Sebelum dua pernyataan ini disodorkan kepada responden, terlebih dahulu responden diberikan pemahaman apa itu sistem proporsional tertutup dan apa itu sistem proporsional terbuka.
“Hasilnya, yang memilih pernyataan pertama, yakni setuju agar pemilu 2024 diubah menggunakan sistem proporsional tertutup sebesar 4,8%. Sementara yang memilih pernyataan kedua, yakni agar pemilu 2024 tetap menggunakan sistem proporsional terbuka sebesar 63,0%. Sisanya, yakni sebesar 32,2% mengaku tidak tahu/tidak jawab/rahasia,” ujarnya.
Abdul Hakim merinci alasan responden yang memilih pernyataan Pemilu legislatif 2024 agar diubah menggunakan sistem proporsional tertutup yang sebanyak 4,8%, di antaranya karena memandang pemilu langsung berbiaya mahal 27,6%, terlalu banyak pilihan 20,7%, pemilu menjadi lebih lama 10,3%, dan berpotensi money politik 6,9%.
Sedangkan alasan responden yang memilih pernyataan agar Pemilu legislatif 2024 tetap menggunakan sistem proporsional terbuka yang sebanyak 63,0%, karena memandang dapat mengetahui atau melihat calon-calonnya 19,0%, dapat memilih langsung calonnya 17,1%, hak rakyat dalam menentukan pilihannya 13,8%, lebih transparan dan terbuka 12,0%, dan masyarakat harus mengetahui calon serta partai yang mereka pilih 6,3%.
Abdul berharap hasil survei ini bisa menjadi pertimbangan majelis Mahkamah Konstitusi (MK) yang sedang melakukan uji materi terhadap Pasal 168 Ayat (2) UU Nomor 7 tahun 2017 tentang pemilu.
“Ada baiknya MK memutuskan hasil uji materi juga memperhatikan aspirasi publik.
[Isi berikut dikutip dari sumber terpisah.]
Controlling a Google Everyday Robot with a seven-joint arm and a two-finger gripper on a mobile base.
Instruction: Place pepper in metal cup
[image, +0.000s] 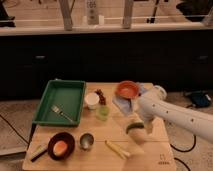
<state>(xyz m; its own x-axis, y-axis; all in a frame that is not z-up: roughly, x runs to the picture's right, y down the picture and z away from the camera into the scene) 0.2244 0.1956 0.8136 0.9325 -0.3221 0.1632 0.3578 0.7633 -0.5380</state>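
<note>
Though curved, pepper (133, 127) crosswise at jaws.

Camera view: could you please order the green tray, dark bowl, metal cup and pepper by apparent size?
1. green tray
2. dark bowl
3. metal cup and pepper: too alike to rank.
The gripper is at the pepper.

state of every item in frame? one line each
tool: low over table right side, at pepper
pepper: not in metal cup
metal cup: upright, no pepper inside
tray: flat, fork inside
dark bowl: upright, orange item inside
white cup: upright
green cup: upright
orange bowl: upright, on blue cloth
yellow stick: lying flat
</note>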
Keputusan yang sudah pernah dibuat pada tahun 2018 tentang gugatan yang sama, sebaiknya lebih dipertegas kembali untuk terus memapankan arah demokrasi di Indonesia,” ujarnya.
Survei ini dilakukan pada 6-12 November 2022 dengan total 1.200 responden. Teknik penarikan sampel menggunakan multistage random sampling. Wawancara tatap muka langsung dengan responden menggunakan kuesioner. Margin off error survei ini sekitar -+2,83% dan tingkat kepercayaan 95%.
Sementara itu, menurut Guru Besar Hukum Tata Negara Fakultas Hukum Universitas Islam Indonesia, Ni’matul Huda, mengatakan, jika pemohonan terhadap sistem pemilu proporsional yang kini sedang diajukan ke Mahkamah Konstitusi (MK) dikabulkan, Indonesia tidak lagi menerapkan Demokrasi dan membawa ke masa Orde Baru.
“Jadi misalnya, sekali kuncinya dicabut, tafsir MK sebelumnya dicabut, pasti akan muncul tuntutan untuk menghemat biaya Pilkada, enggak usah Pilkada langsung, dipilih oleh DPRD saja,” tegasnya.
Ia melanjutkan pemilihan presidennya juga begitu, kalau Pilpres langsung itu biayanya besar sekali dan sekarang kembali ke MPR saja lagi kayak dulu dipilih oleh MPR sebagai mandataris.
Sistem proporsional tertutup pernah digunakan Indonesia pada masa Orde Baru. Namun, pada 2008, MK mengabulkan tuntutan pemohon tentang Pengujian UU 10 Tahun 10 Tahun 2008.